Is my data clean and easy to ingest?

Having a well-structured, clean dataset is table stakes for getting into the data business. If there are inconsistencies or messiness in the data, you are only putting work on your customers in order to make the data useable. And your first priority in making your data valuable is in making it useable. How will your customers want to ingest the data? This may depend on your dataset and your target customer base. If your dataset is somewhat small (in the millions of rows or less) or if your customers will only be interested in a subset of the entire dataset, you will probably make it available via API. If your dataset is very large, or you are selling a dataset that is more valuable only if you buy the whole thing, you will probably be delivering your data as a flat file via FTP or S3. You may do a combination of the two.

Is my data hard to get?

There is a lot of data out there, and the internet is big. If you’ve built a valuable dataset in the course of building some other business, and that data is proprietary to you, it is obviously more valuable than if it can just be scraped off the internet. Data buyers are looking to give their business an edge. If you are selling them data that everyone else will have, the edge goes away.

Is my data comprehensive?

The definition of comprehensive here varies depending on the dataset, of course. Some datasets are a mile wide and an inch deep and others are an inch wide and a mile deep. If you are selling data about fluctuating airfares, for example, it may be very important to your customer that you cover every airline in every country. Or it may be very important to them that you cover every airfare across distribution channels (on airline websites, travel aggregators, through corporate travel agents, etc.) Comprehensive does not necessarily mean that the data be “big.” So long as it is complete (not a lot of missing values) and is sufficient to solve your customer’s particular need, the data is comprehensive.

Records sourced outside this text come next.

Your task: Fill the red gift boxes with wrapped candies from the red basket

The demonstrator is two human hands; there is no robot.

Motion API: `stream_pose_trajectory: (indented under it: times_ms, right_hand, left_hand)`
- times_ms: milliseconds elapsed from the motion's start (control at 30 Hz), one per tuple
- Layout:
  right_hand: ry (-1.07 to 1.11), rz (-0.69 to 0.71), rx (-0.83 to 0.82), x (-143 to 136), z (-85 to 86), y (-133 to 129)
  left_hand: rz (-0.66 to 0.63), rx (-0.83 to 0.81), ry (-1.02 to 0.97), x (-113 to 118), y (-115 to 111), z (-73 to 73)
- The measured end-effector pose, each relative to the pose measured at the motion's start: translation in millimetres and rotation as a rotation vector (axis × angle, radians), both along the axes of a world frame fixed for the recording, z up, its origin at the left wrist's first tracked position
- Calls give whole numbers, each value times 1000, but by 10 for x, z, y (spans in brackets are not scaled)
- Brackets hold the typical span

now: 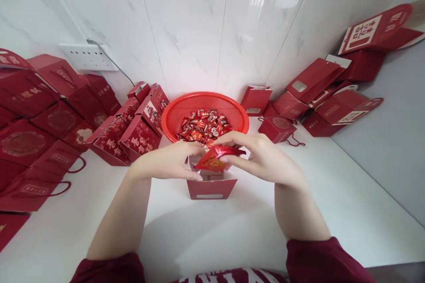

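Observation:
An open red box (pixel 211 189) stands upright on the white table, with a pale label on its near face. Above its opening, my right hand (pixel 254 155) pinches a shiny red packet (pixel 215 158) between thumb and fingers. My left hand (pixel 174 160) is at the box's left side, thumb on the near rim and fingertips partly hidden behind the packet and box wall; it holds the box. Just behind both hands sits a round red plastic basket (pixel 239 117) with many small wrapped candies (pixel 207 124) inside.
Stacked red boxes (pixel 26 141) fill the left side, with patterned boxes (pixel 139 139) nearer the basket. More red boxes and bags (pixel 337 108) lean at the right. A small red box (pixel 256 99) stands by the tiled wall (pixel 186 31). A socket strip (pixel 88 57) has a cable.

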State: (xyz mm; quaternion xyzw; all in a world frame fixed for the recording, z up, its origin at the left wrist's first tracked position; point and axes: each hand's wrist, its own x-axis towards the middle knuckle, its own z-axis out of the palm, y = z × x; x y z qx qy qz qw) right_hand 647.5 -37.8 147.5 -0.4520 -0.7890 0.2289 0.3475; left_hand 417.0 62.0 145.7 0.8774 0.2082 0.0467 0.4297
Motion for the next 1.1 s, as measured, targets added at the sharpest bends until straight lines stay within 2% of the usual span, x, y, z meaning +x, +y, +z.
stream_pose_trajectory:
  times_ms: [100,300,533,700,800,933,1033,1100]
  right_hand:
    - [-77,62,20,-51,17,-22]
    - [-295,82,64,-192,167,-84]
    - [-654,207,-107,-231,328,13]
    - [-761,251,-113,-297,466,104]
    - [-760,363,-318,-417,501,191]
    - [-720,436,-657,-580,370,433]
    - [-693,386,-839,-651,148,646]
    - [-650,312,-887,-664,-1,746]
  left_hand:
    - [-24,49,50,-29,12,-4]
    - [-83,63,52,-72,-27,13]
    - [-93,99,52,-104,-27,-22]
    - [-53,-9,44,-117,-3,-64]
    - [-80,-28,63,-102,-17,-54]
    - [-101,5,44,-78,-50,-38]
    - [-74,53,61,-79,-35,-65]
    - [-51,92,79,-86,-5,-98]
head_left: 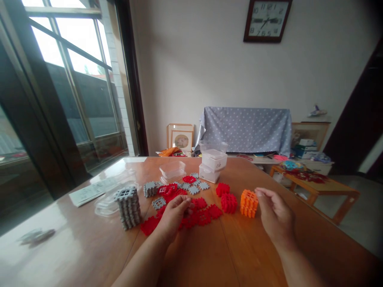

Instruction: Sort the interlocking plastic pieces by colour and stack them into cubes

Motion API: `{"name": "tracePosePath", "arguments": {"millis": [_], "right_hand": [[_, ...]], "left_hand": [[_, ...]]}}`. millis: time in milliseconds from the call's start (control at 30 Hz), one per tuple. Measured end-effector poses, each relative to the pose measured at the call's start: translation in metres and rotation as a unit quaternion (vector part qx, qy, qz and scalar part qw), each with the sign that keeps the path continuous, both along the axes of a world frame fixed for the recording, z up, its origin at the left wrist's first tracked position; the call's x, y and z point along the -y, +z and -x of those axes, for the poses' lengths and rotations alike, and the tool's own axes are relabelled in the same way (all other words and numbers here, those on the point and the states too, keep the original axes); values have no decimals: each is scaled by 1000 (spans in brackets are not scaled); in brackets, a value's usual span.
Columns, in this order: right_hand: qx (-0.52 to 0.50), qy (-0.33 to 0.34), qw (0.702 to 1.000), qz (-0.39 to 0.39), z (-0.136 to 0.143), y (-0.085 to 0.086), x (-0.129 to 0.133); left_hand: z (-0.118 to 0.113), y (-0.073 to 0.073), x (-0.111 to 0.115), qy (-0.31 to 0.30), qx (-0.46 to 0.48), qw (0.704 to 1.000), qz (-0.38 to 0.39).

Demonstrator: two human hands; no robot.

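Observation:
My left hand (176, 213) is over the scattered red pieces (203, 217), its fingers pinched together; what they hold, if anything, is hidden. My right hand (275, 213) is beside an orange stack of notched pieces (249, 203), fingertips close to its upper right edge; whether they touch it is unclear. Two red stacks, one behind (222, 189) and one nearer (229, 203), stand left of the orange one. A tall grey stack (128, 208) stands at the left, and loose grey pieces (194, 190) lie behind the red ones.
Clear plastic boxes (209, 173) are piled at the back, with an open clear container (172, 171) left of them. Clear lids (104, 205) and a booklet (88, 192) lie at the left on the wooden table (209, 255). A low side table (338, 195) stands at right.

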State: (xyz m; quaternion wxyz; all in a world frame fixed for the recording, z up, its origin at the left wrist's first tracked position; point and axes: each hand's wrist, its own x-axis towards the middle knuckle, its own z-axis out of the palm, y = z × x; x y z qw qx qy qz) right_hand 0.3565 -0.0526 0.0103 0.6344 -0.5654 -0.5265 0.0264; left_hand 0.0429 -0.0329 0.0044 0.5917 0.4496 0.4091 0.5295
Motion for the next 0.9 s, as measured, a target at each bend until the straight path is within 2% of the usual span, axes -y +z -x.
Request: {"name": "tracePosePath", "arguments": {"millis": [100, 167, 233, 333, 400, 467, 533, 600, 800, 900], "right_hand": [[83, 131, 985, 79, 36, 7, 11], [157, 220, 952, 142, 59, 11, 15], [241, 271, 911, 195, 79, 14, 18], [341, 277, 859, 263, 102, 15, 19], [380, 254, 836, 302, 114, 13, 17], [397, 235, 823, 332, 124, 10, 15], [395, 242, 820, 336, 130, 6, 12], [373, 269, 831, 313, 134, 3, 10], [180, 308, 902, 243, 126, -13, -3], [116, 286, 925, 222, 117, -22, -14]], "left_hand": [[8, -5, -10, 72, -79, 993, -56], [13, -9, -14, 109, -165, 975, -99], [16, -12, -15, 134, -277, 941, -143], [17, -14, -9, 135, -454, 860, -188], [17, -15, -4, 110, -545, 808, -196], [16, -17, 0, 73, -600, 773, -192], [17, -20, 1, 41, -627, 754, -189], [19, -22, 0, 29, -636, 747, -191], [22, -12, 0, 42, -637, 747, -188], [21, -6, 2, 44, -631, 753, -181]]}}
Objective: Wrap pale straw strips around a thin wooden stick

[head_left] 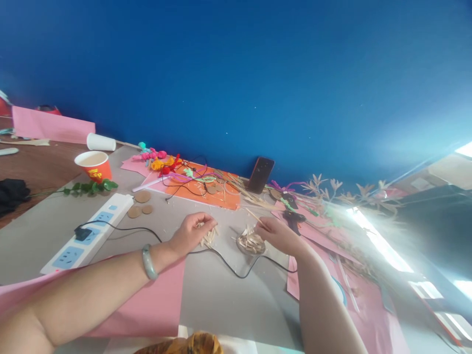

Is my data easy to join against other datasets?

If a customer is interested in your data, in all likelihood it is because they want to join your data against another dataset they already have. This could be open data, proprietary data, or data they’ve bought from another external seller. Your customer will not tell you what other datasets they intend to join your data against, they will simply tell you whether they are interested in buying your data and how much they’re willing to pay for it. However, it doesn’t take a ton of time to conduct a thought exercise where you imagine that if you were a customer interested in your dataset, what data might you want to join it against? Perhaps you are a marketplace and you are thinking about selling some aggregated transaction data (buying trends by product category or geographic location, for example). One potential buyer for that data might be the brands of the products being sold. They might want to buy your data to understand what their most popular products are for inventory planning, or what competitor’s products sell better in certain places for their product development team. You have the transactional information, but they know much more about their own products than you do. So make it easy for them: if you have their item number in addition to your product ID, include it in the dataset. If you break down your geographies into esoteric categories (e.g. “Southern region”), don’t forget to include zip code or city, which is more likely to exist in other datasets.

Is my data complete?

If I agree to buy your data, and your dataset has one million rows, I should expect there to be one million values for every field in the dataset. Unfortunately, this is very often not the case. It may be that it is simply very difficult to get a value for all million rows across all fields (the data is locked up inside another source, or was not entered into the system for some reason, or used to exist and disappeared). However the more difficult it is, the more valuable your dataset becomes simply by being complete.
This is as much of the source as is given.